Repeat the lines below exactly as written, please, from the line with "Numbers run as" to the line with "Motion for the", both lines included, and no others.

• • • • • • •

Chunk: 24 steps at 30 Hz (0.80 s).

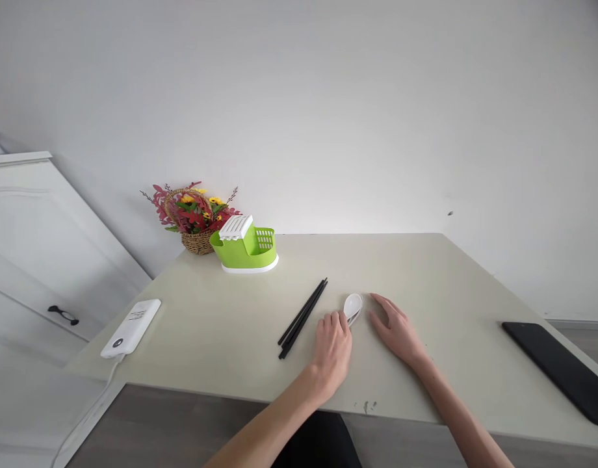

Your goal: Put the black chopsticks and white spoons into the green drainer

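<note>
White spoons [353, 305], nested together, lie on the table with their bowls pointing away from me. My left hand [333, 344] is closed over their handles, which its fingers hide. Just to the right, my right hand [395, 330] rests by the spoon bowls with its thumb and fingers apart, holding nothing. Several black chopsticks [303, 320] lie slanted in a loose bundle to the left of my left hand.
A green and white utensil holder [244, 250] stands at the back left, beside a wicker basket of flowers [196, 242]. A white power bank [132, 328] with a cable sits at the left edge. A black phone [557, 367] lies at the right edge.
</note>
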Motion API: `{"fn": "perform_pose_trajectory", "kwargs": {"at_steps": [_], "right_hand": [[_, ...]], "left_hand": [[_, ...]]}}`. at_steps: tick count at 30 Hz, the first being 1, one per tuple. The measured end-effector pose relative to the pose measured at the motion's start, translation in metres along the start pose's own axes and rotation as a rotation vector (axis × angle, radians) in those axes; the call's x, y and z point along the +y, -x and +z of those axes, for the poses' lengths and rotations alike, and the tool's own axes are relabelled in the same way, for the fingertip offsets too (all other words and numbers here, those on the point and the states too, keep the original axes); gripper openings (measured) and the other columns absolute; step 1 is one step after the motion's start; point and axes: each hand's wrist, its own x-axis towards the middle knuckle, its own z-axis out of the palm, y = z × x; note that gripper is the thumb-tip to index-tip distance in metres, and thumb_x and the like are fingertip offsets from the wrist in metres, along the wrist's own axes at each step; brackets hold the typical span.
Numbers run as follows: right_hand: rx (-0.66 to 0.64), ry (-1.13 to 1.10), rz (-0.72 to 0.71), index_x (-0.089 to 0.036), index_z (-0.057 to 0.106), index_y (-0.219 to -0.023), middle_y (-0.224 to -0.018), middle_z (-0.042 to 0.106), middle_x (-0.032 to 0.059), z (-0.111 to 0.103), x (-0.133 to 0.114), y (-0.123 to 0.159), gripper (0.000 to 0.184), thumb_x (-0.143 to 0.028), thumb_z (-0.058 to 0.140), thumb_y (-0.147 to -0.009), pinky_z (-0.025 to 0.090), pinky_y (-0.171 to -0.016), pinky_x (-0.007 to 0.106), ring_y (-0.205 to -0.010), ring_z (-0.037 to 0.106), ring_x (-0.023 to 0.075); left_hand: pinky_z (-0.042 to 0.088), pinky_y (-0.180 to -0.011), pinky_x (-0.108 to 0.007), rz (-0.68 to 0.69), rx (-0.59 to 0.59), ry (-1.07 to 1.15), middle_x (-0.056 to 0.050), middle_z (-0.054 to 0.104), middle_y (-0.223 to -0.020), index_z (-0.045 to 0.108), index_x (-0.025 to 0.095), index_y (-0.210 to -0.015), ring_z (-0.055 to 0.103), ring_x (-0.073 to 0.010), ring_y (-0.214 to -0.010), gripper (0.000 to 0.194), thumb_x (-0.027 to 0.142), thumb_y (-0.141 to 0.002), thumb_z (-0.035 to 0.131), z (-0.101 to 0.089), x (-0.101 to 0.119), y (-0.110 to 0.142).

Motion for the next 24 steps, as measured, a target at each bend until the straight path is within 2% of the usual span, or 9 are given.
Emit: {"fn": "perform_pose_trajectory", "kwargs": {"at_steps": [8, 13, 16, 19, 21, 24], "right_hand": [[-0.018, 0.026, 0.031, -0.027, 0.051, -0.147, -0.151, 0.058, 0.0079, -0.002, -0.001, 0.004, 0.053, -0.050, 0.046, -0.099, 0.046, -0.114, 0.049, -0.136, 0.056, 0.0288], [-0.033, 0.049, 0.053, -0.030, 0.051, -0.148, -0.152, 0.057, 0.0063, -0.004, -0.002, 0.006, 0.053, -0.052, 0.046, -0.100, 0.048, -0.110, 0.050, -0.135, 0.057, 0.0302], [-0.029, 0.054, 0.061, -0.030, 0.052, -0.146, -0.152, 0.058, 0.0055, -0.003, -0.004, 0.008, 0.052, -0.054, 0.045, -0.100, 0.049, -0.108, 0.049, -0.134, 0.057, 0.0302], [-0.037, 0.082, 0.076, -0.032, 0.052, -0.147, -0.152, 0.058, 0.0041, -0.003, -0.005, 0.008, 0.052, -0.054, 0.045, -0.100, 0.052, -0.102, 0.047, -0.133, 0.058, 0.0301], [-0.039, 0.097, 0.100, -0.034, 0.051, -0.147, -0.153, 0.057, 0.0030, -0.003, -0.005, 0.009, 0.052, -0.055, 0.045, -0.100, 0.055, -0.096, 0.045, -0.128, 0.061, 0.0299], [-0.006, 0.099, 0.129, -0.036, 0.051, -0.147, -0.154, 0.056, 0.0012, -0.004, -0.005, 0.009, 0.051, -0.055, 0.044, -0.100, 0.056, -0.088, 0.043, -0.118, 0.066, 0.0280]], "left_hand": [[0.052, -0.082, -0.042, -0.016, 0.040, 0.070, -0.013, 0.063, -0.098, 0.064, 0.012, -0.110, 0.062, -0.0297, -0.093, 0.015, 0.021, -0.098, 0.062, -0.010, -0.014, 0.006], [0.054, -0.081, -0.044, -0.028, -0.001, 0.141, -0.011, 0.062, -0.098, 0.064, 0.014, -0.110, 0.061, -0.0298, -0.093, 0.028, 0.039, -0.097, 0.068, -0.015, -0.024, 0.017], [0.055, -0.083, -0.045, -0.009, 0.018, 0.223, -0.011, 0.063, -0.102, 0.063, 0.017, -0.111, 0.062, -0.0303, -0.095, 0.041, 0.053, -0.094, 0.069, -0.020, -0.041, 0.018], [0.053, -0.097, -0.048, 0.000, 0.191, 0.299, -0.017, 0.062, -0.123, 0.060, 0.017, -0.126, 0.061, -0.0330, -0.113, 0.047, 0.055, -0.098, 0.063, -0.034, -0.085, 0.000], [0.045, -0.111, -0.054, -0.074, 0.387, 0.265, -0.021, 0.059, -0.135, 0.057, 0.016, -0.132, 0.053, -0.0361, -0.131, 0.048, 0.052, -0.102, 0.056, -0.047, -0.132, -0.022], [0.032, -0.121, -0.058, -0.262, 0.625, 0.183, -0.018, 0.055, -0.148, 0.059, 0.018, -0.133, 0.041, -0.0367, -0.145, 0.041, 0.047, -0.105, 0.051, -0.064, -0.217, -0.056]]}}
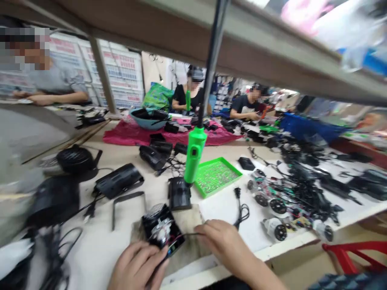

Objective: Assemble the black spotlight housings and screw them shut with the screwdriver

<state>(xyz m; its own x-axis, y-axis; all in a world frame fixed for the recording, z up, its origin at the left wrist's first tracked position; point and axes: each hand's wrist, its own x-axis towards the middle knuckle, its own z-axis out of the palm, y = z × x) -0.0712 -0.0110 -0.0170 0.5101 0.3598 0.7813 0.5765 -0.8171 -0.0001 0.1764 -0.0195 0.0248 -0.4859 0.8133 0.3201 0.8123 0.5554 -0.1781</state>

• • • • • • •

Final answer →
Numbers run as follows: right_hand: rx (-0.66 to 0.64), ry (-1.13 to 1.10), rz (-0.72 to 0.71), index_x (-0.089 to 0.036), index_z (-0.057 to 0.106), index_y (-0.219 to -0.023), middle_y (-0.224 to -0.018), middle_z (-0.042 to 0.106), middle_x (-0.032 to 0.059), z (-0.111 to 0.103), x (-0.133 to 0.114), y (-0.123 to 0.159), gripper (0.000 to 0.184), thumb_x (-0.143 to 0.028), thumb_z (-0.058 to 0.140), thumb_y (-0.147 to -0.009), pinky_z (-0.025 to 0.090), pinky_y (-0.171 to -0.016), pinky_x (-0.007 to 0.106), ring_y (-0.205 to -0.010), ring_z (-0.037 to 0.106), ring_x (-0.023 to 0.075); left_hand: pinky_z (-0.042 to 0.088), pinky_y (-0.180 to -0.011), pinky_x (-0.108 to 0.007), rz (-0.68 to 0.69), rx (-0.59 to 0.59), ry (-1.07 to 1.15), middle_x (-0.056 to 0.050), middle_z (-0.054 to 0.104), middle_y (-0.223 to -0.020), index_z (-0.045 to 0.108), index_x (-0.025 to 0.095), index_y (-0.210 to -0.015), ring_z (-0.055 to 0.103), ring_x (-0.073 to 0.010), ring_y (-0.214 to -0.010), gripper (0.000 to 0.194), thumb_x (-0.027 to 0.142), thumb_y (-0.141 to 0.002), thumb_z (-0.035 to 0.131), z (-0.101 to 0.089), x (-0.101 to 0.119), y (-0.110 to 0.142).

Motion for the next 24 steps, as measured, a target at each bend until the straight path is within 2% of the usual span, or 9 are given.

There is no more to the answer.